● Exercise data:
□ □ □ □ □
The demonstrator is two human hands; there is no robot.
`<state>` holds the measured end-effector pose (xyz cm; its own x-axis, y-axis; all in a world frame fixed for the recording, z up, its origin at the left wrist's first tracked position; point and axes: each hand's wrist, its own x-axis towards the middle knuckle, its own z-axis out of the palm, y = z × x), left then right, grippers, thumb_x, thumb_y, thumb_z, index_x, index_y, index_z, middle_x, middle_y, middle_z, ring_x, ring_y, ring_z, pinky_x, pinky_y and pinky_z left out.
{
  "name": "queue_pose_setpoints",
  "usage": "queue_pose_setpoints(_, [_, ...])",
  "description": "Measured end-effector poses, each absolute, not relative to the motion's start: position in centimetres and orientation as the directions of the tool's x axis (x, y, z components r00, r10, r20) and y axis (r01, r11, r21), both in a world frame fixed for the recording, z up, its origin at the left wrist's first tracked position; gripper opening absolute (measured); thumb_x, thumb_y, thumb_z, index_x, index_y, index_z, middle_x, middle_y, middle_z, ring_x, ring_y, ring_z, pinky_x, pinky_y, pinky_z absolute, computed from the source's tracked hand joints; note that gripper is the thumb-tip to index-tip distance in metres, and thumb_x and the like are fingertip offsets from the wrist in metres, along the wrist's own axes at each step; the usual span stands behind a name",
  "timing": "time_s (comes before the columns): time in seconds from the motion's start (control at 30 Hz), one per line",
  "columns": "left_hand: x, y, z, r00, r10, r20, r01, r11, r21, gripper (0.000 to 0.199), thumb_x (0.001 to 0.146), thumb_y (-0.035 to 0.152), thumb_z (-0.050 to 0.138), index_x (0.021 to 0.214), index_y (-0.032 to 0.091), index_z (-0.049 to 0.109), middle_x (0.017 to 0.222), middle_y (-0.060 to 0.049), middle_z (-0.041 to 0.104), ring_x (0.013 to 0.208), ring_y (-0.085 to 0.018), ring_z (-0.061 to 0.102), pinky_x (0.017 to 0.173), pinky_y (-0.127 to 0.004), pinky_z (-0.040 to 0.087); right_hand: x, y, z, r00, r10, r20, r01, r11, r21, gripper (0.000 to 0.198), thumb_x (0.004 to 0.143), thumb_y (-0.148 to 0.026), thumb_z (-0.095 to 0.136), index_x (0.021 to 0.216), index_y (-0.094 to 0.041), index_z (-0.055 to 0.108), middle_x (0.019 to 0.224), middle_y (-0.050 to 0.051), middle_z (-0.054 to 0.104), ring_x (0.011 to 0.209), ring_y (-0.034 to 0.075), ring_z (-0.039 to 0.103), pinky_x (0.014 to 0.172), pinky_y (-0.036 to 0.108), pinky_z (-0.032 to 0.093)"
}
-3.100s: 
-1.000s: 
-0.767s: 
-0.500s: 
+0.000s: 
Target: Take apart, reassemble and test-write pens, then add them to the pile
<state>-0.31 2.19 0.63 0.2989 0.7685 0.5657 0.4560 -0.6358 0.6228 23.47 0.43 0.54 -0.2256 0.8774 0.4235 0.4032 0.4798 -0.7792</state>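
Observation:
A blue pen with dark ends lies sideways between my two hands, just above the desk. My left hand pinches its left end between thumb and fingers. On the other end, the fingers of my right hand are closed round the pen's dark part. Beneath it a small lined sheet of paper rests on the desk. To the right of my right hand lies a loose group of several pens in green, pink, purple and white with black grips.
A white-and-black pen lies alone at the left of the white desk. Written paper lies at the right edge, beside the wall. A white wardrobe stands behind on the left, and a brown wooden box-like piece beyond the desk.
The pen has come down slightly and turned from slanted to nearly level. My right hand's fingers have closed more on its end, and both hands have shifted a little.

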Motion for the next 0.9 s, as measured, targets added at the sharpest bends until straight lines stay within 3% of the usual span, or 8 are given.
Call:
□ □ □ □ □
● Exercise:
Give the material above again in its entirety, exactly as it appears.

● Exercise answer:
The demonstrator is two human hands; there is no robot.
`<state>` holds the measured end-effector pose (xyz cm; its own x-axis, y-axis; all in a world frame fixed for the recording, z up, its origin at the left wrist's first tracked position; point and axes: each hand's wrist, its own x-axis towards the middle knuckle, its own z-axis out of the palm, y = z × x), left then right, grippers, thumb_x, thumb_y, thumb_z, index_x, index_y, index_z, middle_x, middle_y, middle_z, ring_x, ring_y, ring_z, pinky_x, pinky_y and pinky_z left out.
{
  "name": "queue_pose_setpoints",
  "usage": "queue_pose_setpoints(_, [_, ...])",
  "description": "Measured end-effector poses, each absolute, not relative to the motion's start: position in centimetres and orientation as the directions of the tool's x axis (x, y, z components r00, r10, r20) and y axis (r01, r11, r21), both in a world frame fixed for the recording, z up, its origin at the left wrist's first tracked position; gripper opening absolute (measured); thumb_x, thumb_y, thumb_z, index_x, index_y, index_z, middle_x, middle_y, middle_z, ring_x, ring_y, ring_z, pinky_x, pinky_y, pinky_z absolute, computed from the source's tracked hand joints; note that gripper is the thumb-tip to index-tip distance in metres, and thumb_x and the like are fingertip offsets from the wrist in metres, along the wrist's own axes at each step; the usual span stands behind a name",
  "timing": "time_s (comes before the columns): time in seconds from the motion's start (control at 30 Hz), one per line",
  "columns": "left_hand: x, y, z, r00, r10, r20, r01, r11, r21, gripper (0.000 to 0.199), thumb_x (0.001 to 0.146), thumb_y (-0.035 to 0.152), thumb_z (-0.050 to 0.138), index_x (0.021 to 0.214), index_y (-0.032 to 0.091), index_z (-0.049 to 0.109), middle_x (0.017 to 0.222), middle_y (-0.060 to 0.049), middle_z (-0.041 to 0.104), ring_x (0.013 to 0.208), ring_y (-0.085 to 0.018), ring_z (-0.061 to 0.102), pinky_x (0.017 to 0.173), pinky_y (-0.127 to 0.004), pinky_z (-0.040 to 0.087); right_hand: x, y, z, r00, r10, r20, r01, r11, r21, gripper (0.000 to 0.198), thumb_x (0.004 to 0.143), thumb_y (-0.148 to 0.026), thumb_z (-0.095 to 0.136), index_x (0.021 to 0.216), index_y (-0.094 to 0.041), index_z (-0.055 to 0.108), middle_x (0.019 to 0.224), middle_y (-0.050 to 0.051), middle_z (-0.054 to 0.104), ring_x (0.011 to 0.209), ring_y (-0.034 to 0.075), ring_z (-0.039 to 0.103), pinky_x (0.014 to 0.172), pinky_y (-0.036 to 0.108), pinky_z (-0.032 to 0.093)"
}
-3.100s: 
-1.000s: 
-0.767s: 
-0.500s: 
+0.000s: 
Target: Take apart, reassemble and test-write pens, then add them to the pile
<state>-0.31 2.19 0.63 0.2989 0.7685 0.5657 0.4560 -0.6358 0.6228 23.47 0.43 0.54 -0.2256 0.8774 0.4235 0.4032 0.4798 -0.7792</state>
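Observation:
A blue pen with dark ends lies sideways between my two hands, just above the desk. My left hand pinches its left end between thumb and fingers. On the other end, the fingers of my right hand are closed round the pen's dark part. Beneath it a small lined sheet of paper rests on the desk. To the right of my right hand lies a loose group of several pens in green, pink, purple and white with black grips.
A white-and-black pen lies alone at the left of the white desk. Written paper lies at the right edge, beside the wall. A white wardrobe stands behind on the left, and a brown wooden box-like piece beyond the desk.
The pen has come down slightly and turned from slanted to nearly level. My right hand's fingers have closed more on its end, and both hands have shifted a little.
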
Motion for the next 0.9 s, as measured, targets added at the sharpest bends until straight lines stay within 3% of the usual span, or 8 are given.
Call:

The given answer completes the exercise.